L'année des échéances: Perspectives de paix à l'approche des référendums au Soudan

16 sept. 2010 - 29 sept. 2010

Débat-midi à l'Université de Montréal sur les perspectives de paix au Soudan

 

 

Le ROP a organisé le 12 septembre 2010 un débat-midi sur les perspectives de paix au Soudan à l'occasion de la Journée de la Paix et de l’Année 2010 de la paix et de la sécurité en Afrique. Le panel de l'évènement réunissait Marie-Joëlle Zahar, Directrice scientifique du ROP et professeure agrégée du département de Science politique de l'Université de Montréal, de retour du Soudan, Guillaume Lavallée, Chef de bureau et correspondant de l'AFP à Khartoum, et Kyle Matthews, Chercheur principal du Montreal Institute for Genocide and Human Rights Studies de l'Université Concordia.

Au Soudan, l'année 2011 marque la fin de la période de transition qui avait débuté le 9 janvier 2005 avec l'entrée en vigueur de l'Accord de paix global. C'est également l'année de toutes les échéances. Entre janvier et juillet 2011, deux référendums et deux exercices de consultations populaires sont sensés avoir lieu au pays.
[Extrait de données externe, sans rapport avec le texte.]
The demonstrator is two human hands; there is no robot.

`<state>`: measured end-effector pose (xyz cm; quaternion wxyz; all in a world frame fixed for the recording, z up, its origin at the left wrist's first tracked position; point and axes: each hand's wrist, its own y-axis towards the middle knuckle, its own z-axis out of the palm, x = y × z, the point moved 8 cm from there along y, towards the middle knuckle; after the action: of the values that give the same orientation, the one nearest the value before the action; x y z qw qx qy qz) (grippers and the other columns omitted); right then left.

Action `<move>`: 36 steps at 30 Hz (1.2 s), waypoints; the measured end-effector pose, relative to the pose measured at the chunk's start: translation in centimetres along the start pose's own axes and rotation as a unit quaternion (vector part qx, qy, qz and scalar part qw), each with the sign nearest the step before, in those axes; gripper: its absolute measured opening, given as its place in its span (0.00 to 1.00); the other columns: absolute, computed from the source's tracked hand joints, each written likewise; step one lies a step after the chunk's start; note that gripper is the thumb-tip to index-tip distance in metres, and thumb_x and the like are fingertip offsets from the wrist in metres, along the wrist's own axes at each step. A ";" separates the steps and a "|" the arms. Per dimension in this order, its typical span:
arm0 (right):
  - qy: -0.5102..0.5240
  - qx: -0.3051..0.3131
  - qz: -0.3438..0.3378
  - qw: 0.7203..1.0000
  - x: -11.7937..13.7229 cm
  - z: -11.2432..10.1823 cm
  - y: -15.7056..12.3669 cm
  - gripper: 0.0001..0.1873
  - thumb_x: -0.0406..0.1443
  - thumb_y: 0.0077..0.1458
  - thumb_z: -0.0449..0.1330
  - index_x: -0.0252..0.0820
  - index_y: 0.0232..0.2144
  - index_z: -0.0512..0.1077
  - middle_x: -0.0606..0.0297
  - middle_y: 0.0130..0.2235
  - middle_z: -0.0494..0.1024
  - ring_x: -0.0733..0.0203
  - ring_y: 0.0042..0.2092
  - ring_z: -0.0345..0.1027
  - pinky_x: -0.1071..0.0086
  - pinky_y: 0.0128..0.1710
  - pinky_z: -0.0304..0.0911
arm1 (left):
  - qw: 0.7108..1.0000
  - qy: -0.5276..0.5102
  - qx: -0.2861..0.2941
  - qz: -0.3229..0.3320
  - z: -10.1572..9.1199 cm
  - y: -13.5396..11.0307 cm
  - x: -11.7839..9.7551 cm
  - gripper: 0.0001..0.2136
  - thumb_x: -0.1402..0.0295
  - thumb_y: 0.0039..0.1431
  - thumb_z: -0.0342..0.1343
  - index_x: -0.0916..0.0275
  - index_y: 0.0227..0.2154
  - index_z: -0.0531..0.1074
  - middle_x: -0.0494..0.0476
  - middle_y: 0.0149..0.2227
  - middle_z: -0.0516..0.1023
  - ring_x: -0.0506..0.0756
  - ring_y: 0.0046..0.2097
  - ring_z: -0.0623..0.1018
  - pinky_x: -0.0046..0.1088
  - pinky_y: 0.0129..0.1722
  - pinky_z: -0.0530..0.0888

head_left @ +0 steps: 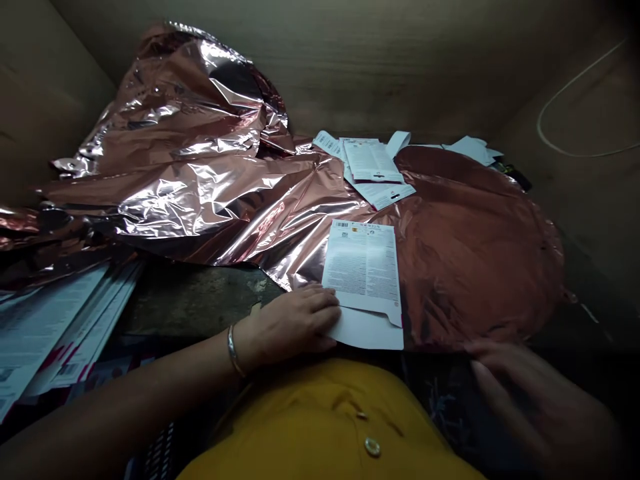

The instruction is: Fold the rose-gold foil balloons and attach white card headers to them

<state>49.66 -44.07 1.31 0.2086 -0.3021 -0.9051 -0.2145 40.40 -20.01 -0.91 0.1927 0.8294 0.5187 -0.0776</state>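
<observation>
A white printed cardboard packet (363, 267) lies on the rose-gold foil balloon (480, 260), its plain lower flap showing at the near end. My left hand (295, 320) is closed at the packet's lower left edge, fingers together against it. Blurred by motion, my right hand (530, 387) is at the near right edge of the foil; the fingertips are close to that edge, and I cannot tell whether they pinch it. Crumpled foil (200, 153) of the same colour spreads to the left and rises against the back wall.
More printed packets (373, 160) are piled on the foil at the back. Several others (75, 333) lie fanned at the left. White paper pieces (470, 150) and a small dark object (515, 175) are at the back right. A thin white cord (540, 127) loops along the right wall.
</observation>
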 end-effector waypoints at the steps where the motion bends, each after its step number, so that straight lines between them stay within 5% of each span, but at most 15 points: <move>1: -0.008 0.005 -0.030 0.999 1.3 1.3 1.3 0.12 0.36 0.59 0.58 0.47 0.46 0.70 0.56 0.48 0.75 0.49 0.48 0.70 0.55 0.46 0.69 | 1.000 0.007 -0.003 0.012 0.2 0.1 -0.4 0.13 0.63 0.63 0.54 0.68 0.45 0.71 0.65 0.47 0.75 0.59 0.54 0.72 0.39 0.56 0.69; 5: -0.003 0.069 -0.115 0.991 4.5 7.2 5.4 0.20 0.37 0.56 0.61 0.41 0.51 0.66 0.51 0.57 0.69 0.45 0.59 0.60 0.47 0.55 0.63 | 0.999 0.038 -0.008 0.009 0.5 0.3 -1.3 0.10 0.68 0.67 0.47 0.67 0.42 0.71 0.63 0.43 0.76 0.57 0.48 0.75 0.35 0.50 0.73; 8: -0.012 0.079 -0.135 0.988 4.9 9.1 6.0 0.16 0.35 0.55 0.61 0.39 0.47 0.68 0.52 0.54 0.72 0.45 0.58 0.61 0.46 0.55 0.62 | 0.998 0.065 -0.009 -0.003 0.4 0.6 -1.4 0.11 0.67 0.68 0.44 0.66 0.40 0.71 0.60 0.40 0.76 0.55 0.41 0.76 0.33 0.42 0.75; 12: -0.009 0.057 -0.129 0.990 5.1 8.7 5.6 0.14 0.36 0.56 0.61 0.38 0.45 0.70 0.52 0.52 0.74 0.46 0.56 0.64 0.47 0.57 0.59 | 0.995 0.096 0.001 -0.023 0.7 1.4 -1.5 0.15 0.58 0.67 0.47 0.65 0.38 0.72 0.56 0.34 0.74 0.55 0.33 0.74 0.33 0.34 0.73; 17: 0.040 0.041 -0.085 0.995 4.1 7.7 6.2 0.07 0.31 0.57 0.57 0.40 0.39 0.73 0.54 0.52 0.73 0.51 0.51 0.67 0.54 0.51 0.64 | 0.994 0.087 -0.036 -0.061 0.8 1.5 -1.3 0.09 0.69 0.67 0.48 0.63 0.39 0.73 0.54 0.34 0.75 0.53 0.33 0.73 0.30 0.33 0.70; 23: 0.042 0.062 -0.025 0.997 2.2 7.9 7.6 0.09 0.33 0.61 0.54 0.40 0.29 0.71 0.58 0.41 0.71 0.53 0.45 0.63 0.58 0.44 0.62 | 0.981 -0.011 -0.063 -0.183 0.3 1.1 0.7 0.10 0.68 0.65 0.51 0.63 0.30 0.72 0.55 0.31 0.75 0.55 0.34 0.71 0.32 0.36 0.70; 27: -0.048 0.040 0.040 0.997 1.2 8.3 8.0 0.12 0.40 0.59 0.58 0.41 0.26 0.65 0.61 0.33 0.68 0.53 0.38 0.61 0.60 0.38 0.60 | 0.947 -0.027 -0.026 -0.320 0.4 0.7 2.5 0.06 0.69 0.59 0.58 0.65 0.37 0.69 0.59 0.36 0.74 0.58 0.38 0.73 0.36 0.40 0.72; 31: -0.115 0.010 0.095 0.989 0.9 8.3 7.9 0.13 0.42 0.54 0.62 0.43 0.29 0.63 0.63 0.32 0.66 0.54 0.35 0.61 0.62 0.33 0.57 | 0.923 -0.051 -0.061 -0.376 -0.8 0.5 3.9 0.31 0.69 0.50 0.64 0.66 0.56 0.59 0.68 0.53 0.68 0.64 0.52 0.70 0.43 0.49 0.70; 34: -0.099 0.014 0.106 0.989 1.1 8.4 8.0 0.11 0.41 0.54 0.61 0.43 0.30 0.63 0.63 0.33 0.66 0.53 0.35 0.62 0.62 0.33 0.58 | 0.893 -0.164 -0.065 -0.414 -0.9 0.6 5.4 0.31 0.71 0.46 0.65 0.63 0.54 0.62 0.64 0.48 0.73 0.65 0.48 0.73 0.41 0.44 0.72; 36: -0.053 0.006 0.126 0.991 0.8 8.3 8.0 0.10 0.40 0.53 0.60 0.43 0.28 0.63 0.63 0.32 0.67 0.54 0.35 0.63 0.61 0.34 0.59 | 0.843 -0.312 -0.089 -0.429 -0.5 0.7 6.0 0.26 0.71 0.47 0.63 0.62 0.51 0.64 0.60 0.42 0.76 0.62 0.42 0.77 0.37 0.39 0.74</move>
<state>52.13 -33.62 -3.04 0.1870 -0.4240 -0.8707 -0.1647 43.67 -15.08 -2.25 0.3651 0.4356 0.7395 -0.3607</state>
Photo : Enough/Maggie FickLe plus important de tous ces exercices démocratiques est, sans nul doute le référendum sur l'indépendance du Sud-Soudan. Mais dans les zones de démarcation entre le Nord et le Sud, notamment dans les trois régions dites des protocoles, la région d'Abyei et les deux États du Nil Bleu et du Kordofan méridional (ou Sud Kordofan), l'année 2011 pourrait également être porteuse de grands changements. Abyei devrait pouvoir tenir son propre référendum pour décider de se joindre au Nord ou au Sud. Le Nil Bleu et le Kordofan méridional doivent mener des consultations populaires qui pourrait leur permettre de faire le point sur leur situation et de renégocier la nature de leurs relations avec Khartoum. Or, ces régions demeurent instables et, de part leur position géographique, elles sont particulièrement vulnérables aux contrecoups du référendum, quelle qu'en soit l'issue.

Il y a lieu de s'inquiéter quant à une éventuelle reprise de la violence si ces échéances n'étaient pas respectées ou si le processus menant aux décisions était tronqué. Toutefois, l'échéancier de 2011 pourrait également ouvrir la voie au renforcement des institutions et de la stabilité politique au Soudan.